Interesting stuff from LinkedIn - Project Voldemort

Although the name is a bit odd, Project Voldemort itself looks interesting.

The folks at LinkedIn have open sourced a distributed cache/storage engine under the Apache 2.0 license. The interface looks a lot like memcached: get(key), put(key, value), delete(key). The key (haha) difference is that it is not just a cache - it's also provides persistent storage.

I recommend taking a look at their design page. Here are some things

No structure, no queries

Project Voldemort explicitly eliminates the structured form of relational databases and queries, just like memcached. This means if you want to do things like queries, joins, etc., then you need to do it yourself.

It appears that one way they solve this is by building pre-built "answers" to queries by running Hadoop queries and then putting the result back into the storage engine en masse. Much more efficient than trying to run the queries against your "live" store.

Eventual Consistency and Ordering of Versions

They also seem to be following the principles laid out by Werner Vogels and the Amazon team around providing eventual consistency.

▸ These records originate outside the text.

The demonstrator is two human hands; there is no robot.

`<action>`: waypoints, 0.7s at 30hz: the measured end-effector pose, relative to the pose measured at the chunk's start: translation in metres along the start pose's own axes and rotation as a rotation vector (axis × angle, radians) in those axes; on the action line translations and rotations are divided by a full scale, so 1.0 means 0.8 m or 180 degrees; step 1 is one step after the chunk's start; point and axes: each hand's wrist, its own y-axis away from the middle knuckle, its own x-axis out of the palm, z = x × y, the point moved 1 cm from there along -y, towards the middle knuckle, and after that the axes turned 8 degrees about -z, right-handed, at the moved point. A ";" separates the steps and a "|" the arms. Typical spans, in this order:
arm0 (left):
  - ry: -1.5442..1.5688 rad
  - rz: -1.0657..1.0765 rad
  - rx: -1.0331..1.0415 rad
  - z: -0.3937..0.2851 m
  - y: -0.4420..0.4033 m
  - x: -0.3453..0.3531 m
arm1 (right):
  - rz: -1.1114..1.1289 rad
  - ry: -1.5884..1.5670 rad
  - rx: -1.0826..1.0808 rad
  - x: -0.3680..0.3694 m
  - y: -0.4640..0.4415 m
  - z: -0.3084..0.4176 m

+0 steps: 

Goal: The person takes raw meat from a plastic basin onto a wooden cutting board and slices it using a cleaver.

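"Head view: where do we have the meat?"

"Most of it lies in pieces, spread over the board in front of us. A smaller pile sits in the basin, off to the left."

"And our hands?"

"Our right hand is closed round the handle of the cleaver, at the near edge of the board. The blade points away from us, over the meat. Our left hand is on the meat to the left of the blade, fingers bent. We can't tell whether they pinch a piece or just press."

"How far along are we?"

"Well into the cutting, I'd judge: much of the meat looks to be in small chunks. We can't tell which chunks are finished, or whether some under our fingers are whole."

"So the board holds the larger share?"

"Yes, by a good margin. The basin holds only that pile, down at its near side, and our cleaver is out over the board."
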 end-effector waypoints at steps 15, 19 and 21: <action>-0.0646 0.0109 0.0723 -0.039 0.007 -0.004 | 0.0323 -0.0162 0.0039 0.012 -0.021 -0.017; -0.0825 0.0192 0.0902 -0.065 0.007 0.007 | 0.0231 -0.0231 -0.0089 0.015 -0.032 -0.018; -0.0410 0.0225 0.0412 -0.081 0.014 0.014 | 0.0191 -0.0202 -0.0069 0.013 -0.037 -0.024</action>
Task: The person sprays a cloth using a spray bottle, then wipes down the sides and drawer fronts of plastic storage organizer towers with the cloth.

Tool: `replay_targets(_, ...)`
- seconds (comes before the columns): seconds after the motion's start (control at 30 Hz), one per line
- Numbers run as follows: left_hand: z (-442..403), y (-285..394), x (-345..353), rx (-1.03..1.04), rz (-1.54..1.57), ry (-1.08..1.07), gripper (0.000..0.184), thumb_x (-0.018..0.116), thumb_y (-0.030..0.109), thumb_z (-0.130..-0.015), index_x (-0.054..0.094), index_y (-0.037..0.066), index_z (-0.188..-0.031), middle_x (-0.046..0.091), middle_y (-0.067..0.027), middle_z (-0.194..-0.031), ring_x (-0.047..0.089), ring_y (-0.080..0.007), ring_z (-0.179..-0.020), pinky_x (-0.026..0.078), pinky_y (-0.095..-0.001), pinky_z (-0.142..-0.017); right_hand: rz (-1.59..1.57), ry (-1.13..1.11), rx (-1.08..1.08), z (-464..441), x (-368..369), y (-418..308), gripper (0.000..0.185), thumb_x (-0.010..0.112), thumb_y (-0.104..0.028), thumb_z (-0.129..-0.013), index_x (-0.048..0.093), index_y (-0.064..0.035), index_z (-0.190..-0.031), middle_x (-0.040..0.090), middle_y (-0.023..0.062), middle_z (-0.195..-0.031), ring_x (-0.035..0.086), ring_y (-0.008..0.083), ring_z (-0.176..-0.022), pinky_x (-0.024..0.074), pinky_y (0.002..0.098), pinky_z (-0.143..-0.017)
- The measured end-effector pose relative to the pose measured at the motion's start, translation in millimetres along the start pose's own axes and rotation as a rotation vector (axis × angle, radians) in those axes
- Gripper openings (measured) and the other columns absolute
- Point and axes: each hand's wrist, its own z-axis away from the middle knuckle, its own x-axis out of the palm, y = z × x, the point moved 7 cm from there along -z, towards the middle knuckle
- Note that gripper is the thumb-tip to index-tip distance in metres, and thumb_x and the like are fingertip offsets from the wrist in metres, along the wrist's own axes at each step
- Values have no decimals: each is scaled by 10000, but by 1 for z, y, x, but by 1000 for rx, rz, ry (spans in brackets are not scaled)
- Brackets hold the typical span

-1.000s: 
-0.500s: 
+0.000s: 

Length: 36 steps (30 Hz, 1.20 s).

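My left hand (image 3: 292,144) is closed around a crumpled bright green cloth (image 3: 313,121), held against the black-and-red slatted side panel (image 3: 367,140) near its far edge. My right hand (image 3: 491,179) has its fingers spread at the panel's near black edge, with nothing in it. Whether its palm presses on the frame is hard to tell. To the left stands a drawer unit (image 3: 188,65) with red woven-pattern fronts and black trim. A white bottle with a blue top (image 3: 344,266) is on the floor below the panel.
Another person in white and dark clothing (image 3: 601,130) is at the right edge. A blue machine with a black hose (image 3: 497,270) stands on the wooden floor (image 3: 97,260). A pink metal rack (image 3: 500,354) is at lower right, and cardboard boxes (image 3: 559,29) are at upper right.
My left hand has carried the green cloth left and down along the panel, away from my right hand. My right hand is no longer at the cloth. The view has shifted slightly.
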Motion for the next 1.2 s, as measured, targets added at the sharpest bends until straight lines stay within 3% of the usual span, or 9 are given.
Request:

I also particularly liked how they do versioning (a version is defined by a tuple of server numbers and version numbers) and how they handle conflicts and fix consistency issues: they go ahead and write whenever you want to write, and then when someone does a read, they look at the various versions and make a decision who wins (or decide there is a conflict and mark it as such so that the problem can be resolved manually).

But Does It Work?

Being a long-term database guy, I always wonder what key functionality you are giving up when you go for the simple key/value way of doing things. I know it scales, and I know it is fast, and I know it avoids issues with network partitioning. But what requirements does it place on the client as a result? They mention, for instance, that this solution separates business logic from data storage, and that's a good thing. It's funny, because in my Sybase days, placing business logic close to data storage was considered the right way to go - function shipping instead of data shipping.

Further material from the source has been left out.